Below are the records; they must be reproduced verbatim.

Collected data entries:

┄┄┄┄┄┄┄┄┄┄

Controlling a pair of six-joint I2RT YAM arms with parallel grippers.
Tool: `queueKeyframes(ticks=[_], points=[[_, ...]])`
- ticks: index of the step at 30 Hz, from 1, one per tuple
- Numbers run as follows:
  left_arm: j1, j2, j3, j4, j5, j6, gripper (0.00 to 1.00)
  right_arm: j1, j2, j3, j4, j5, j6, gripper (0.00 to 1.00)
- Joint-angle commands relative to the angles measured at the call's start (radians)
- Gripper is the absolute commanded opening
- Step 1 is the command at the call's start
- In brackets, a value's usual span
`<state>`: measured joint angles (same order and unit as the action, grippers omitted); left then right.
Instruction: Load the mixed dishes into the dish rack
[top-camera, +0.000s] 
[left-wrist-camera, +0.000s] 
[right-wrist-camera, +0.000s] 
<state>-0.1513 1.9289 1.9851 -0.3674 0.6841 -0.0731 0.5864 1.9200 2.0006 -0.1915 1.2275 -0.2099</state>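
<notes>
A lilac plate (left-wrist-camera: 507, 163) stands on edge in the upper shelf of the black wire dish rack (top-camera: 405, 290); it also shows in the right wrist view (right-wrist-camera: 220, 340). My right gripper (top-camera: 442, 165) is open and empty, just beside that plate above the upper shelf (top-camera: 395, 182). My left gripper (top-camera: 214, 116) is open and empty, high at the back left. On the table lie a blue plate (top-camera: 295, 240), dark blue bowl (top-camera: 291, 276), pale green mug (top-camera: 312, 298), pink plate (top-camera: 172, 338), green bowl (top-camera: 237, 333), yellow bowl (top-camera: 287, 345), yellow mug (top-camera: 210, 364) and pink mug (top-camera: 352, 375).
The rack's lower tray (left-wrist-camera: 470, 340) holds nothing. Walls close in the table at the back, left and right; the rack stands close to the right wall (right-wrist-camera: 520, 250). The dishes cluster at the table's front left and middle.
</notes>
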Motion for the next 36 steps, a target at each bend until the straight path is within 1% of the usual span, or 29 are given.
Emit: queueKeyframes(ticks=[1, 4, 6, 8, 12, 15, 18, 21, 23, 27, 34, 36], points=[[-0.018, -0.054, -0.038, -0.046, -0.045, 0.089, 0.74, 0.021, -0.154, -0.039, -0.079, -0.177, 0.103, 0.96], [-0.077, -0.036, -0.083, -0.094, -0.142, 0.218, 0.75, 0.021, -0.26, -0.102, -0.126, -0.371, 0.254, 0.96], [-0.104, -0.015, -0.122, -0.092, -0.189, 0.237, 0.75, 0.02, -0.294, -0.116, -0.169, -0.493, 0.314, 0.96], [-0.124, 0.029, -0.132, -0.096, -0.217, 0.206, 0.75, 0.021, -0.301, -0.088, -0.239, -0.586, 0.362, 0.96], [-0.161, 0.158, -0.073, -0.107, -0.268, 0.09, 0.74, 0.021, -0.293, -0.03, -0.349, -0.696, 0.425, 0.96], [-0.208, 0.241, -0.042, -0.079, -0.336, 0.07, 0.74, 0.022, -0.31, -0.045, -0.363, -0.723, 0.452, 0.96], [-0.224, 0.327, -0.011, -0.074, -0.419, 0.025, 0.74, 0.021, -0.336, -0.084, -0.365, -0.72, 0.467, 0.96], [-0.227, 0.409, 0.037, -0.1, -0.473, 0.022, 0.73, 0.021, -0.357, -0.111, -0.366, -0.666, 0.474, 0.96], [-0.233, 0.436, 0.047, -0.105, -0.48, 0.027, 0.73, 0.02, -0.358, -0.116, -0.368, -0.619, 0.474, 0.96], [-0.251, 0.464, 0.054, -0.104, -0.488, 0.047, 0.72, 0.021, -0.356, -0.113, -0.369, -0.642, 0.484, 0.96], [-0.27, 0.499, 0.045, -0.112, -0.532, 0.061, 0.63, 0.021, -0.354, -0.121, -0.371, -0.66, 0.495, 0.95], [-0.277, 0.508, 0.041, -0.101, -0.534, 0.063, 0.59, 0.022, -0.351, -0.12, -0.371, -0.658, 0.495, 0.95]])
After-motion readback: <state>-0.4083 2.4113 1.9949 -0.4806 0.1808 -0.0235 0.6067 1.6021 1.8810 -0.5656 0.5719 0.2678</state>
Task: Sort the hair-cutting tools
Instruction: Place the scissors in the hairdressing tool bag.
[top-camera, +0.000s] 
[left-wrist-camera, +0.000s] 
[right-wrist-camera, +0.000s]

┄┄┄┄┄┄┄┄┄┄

SOLUTION TO THIS PROBLEM
Controlling a pair of six-joint I2RT YAM arms with parallel grippers.
Tool: `queueKeyframes(ticks=[_], points=[[_, ...]])`
- ticks: index of the step at 30 Hz, from 1, one per tuple
- Numbers run as follows:
  left_arm: j1, j2, j3, j4, j5, j6, gripper (0.00 to 1.00)
  right_arm: j1, j2, j3, j4, j5, j6, gripper (0.00 to 1.00)
- Joint-angle commands relative to the angles measured at the call's start (radians)
- Gripper is the absolute commanded opening
- Step 1 is the command at the call's start
- In brackets, a value's usual span
`<state>`: measured joint angles (same order and unit as the action, grippers omitted); left then right.
Instruction: Load the mixed dishes into the dish rack
[top-camera, +0.000s] 
[left-wrist-camera, +0.000s] 
[right-wrist-camera, +0.000s] 
<state>-0.1513 1.9289 1.9851 -0.3674 0.6841 -0.0731 0.5864 1.9200 2.0006 -0.1915 1.2275 -0.2099</state>
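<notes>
A lilac plate (left-wrist-camera: 507, 163) stands on edge in the upper shelf of the black wire dish rack (top-camera: 405, 290); it also shows in the right wrist view (right-wrist-camera: 220, 340). My right gripper (top-camera: 442, 165) is open and empty, just beside that plate above the upper shelf (top-camera: 395, 182). My left gripper (top-camera: 214, 116) is open and empty, high at the back left. On the table lie a blue plate (top-camera: 295, 240), dark blue bowl (top-camera: 291, 276), pale green mug (top-camera: 312, 298), pink plate (top-camera: 172, 338), green bowl (top-camera: 237, 333), yellow bowl (top-camera: 287, 345), yellow mug (top-camera: 210, 364) and pink mug (top-camera: 352, 375).
The rack's lower tray (left-wrist-camera: 470, 340) holds nothing. Walls close in the table at the back, left and right; the rack stands close to the right wall (right-wrist-camera: 520, 250). The dishes cluster at the table's front left and middle.
</notes>
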Motion for the next 36 steps, a target at each bend until the straight path is within 1% of the usual span, or 29 are given.
Emit: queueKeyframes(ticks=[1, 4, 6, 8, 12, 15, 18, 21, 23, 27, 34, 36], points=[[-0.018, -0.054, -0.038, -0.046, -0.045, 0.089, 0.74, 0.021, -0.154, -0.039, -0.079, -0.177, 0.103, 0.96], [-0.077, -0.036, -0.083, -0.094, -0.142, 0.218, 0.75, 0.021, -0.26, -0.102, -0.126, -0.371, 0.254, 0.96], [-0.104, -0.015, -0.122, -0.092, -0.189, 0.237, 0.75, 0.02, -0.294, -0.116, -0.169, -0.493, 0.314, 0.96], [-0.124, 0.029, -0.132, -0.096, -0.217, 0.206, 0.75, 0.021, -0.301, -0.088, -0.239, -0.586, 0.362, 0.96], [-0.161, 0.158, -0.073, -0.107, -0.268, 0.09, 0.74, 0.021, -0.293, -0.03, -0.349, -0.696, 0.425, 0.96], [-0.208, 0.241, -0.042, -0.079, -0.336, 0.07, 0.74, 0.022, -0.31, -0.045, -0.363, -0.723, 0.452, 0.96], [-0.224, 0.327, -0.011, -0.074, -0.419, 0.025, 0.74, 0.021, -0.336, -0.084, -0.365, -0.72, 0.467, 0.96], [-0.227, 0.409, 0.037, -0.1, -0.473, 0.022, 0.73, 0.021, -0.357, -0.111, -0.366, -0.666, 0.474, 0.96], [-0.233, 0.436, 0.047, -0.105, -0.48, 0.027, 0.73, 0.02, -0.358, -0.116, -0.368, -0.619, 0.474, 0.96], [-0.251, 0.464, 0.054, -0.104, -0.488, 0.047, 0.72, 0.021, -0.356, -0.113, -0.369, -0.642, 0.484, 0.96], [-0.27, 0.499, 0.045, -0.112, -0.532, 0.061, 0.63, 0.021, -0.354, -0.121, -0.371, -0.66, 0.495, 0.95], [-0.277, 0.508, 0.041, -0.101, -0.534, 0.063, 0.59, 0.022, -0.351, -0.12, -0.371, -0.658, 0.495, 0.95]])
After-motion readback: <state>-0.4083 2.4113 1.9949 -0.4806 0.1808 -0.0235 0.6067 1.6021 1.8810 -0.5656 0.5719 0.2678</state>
Task: Sort the hair-cutting tools
Instruction: Place the scissors in the hairdressing tool bag.
[top-camera, +0.000s] 
[left-wrist-camera, +0.000s] 
[right-wrist-camera, +0.000s]

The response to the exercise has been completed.